§ THE PROBLEM: Word for word, copy out the data below, omitting pictures.

§ INPUT DATA:

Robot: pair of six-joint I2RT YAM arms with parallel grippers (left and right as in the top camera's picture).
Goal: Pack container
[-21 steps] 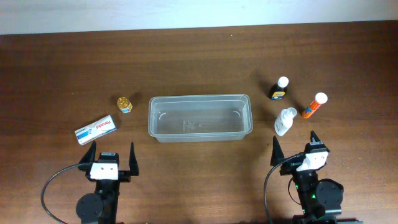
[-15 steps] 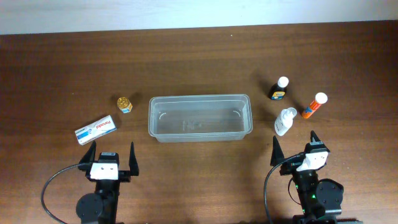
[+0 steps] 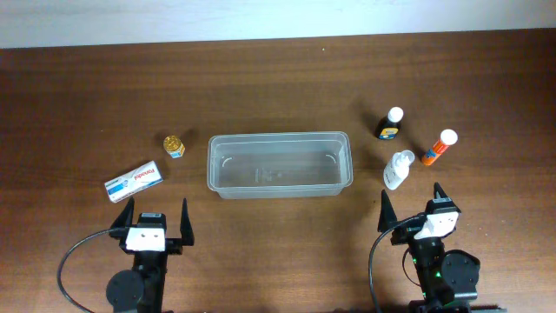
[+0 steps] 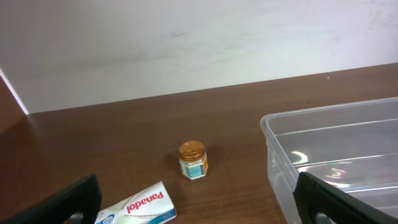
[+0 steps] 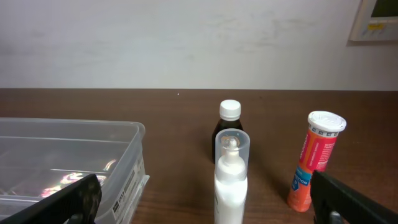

§ OUTPUT:
Robot: pair of six-joint I2RT YAM arms with parallel grippers (left and right as in the top camera's picture).
Goal: Pack container
[-21 steps] 
[-15 steps] 
[+0 steps] 
[+0 steps] 
[+0 steps] 

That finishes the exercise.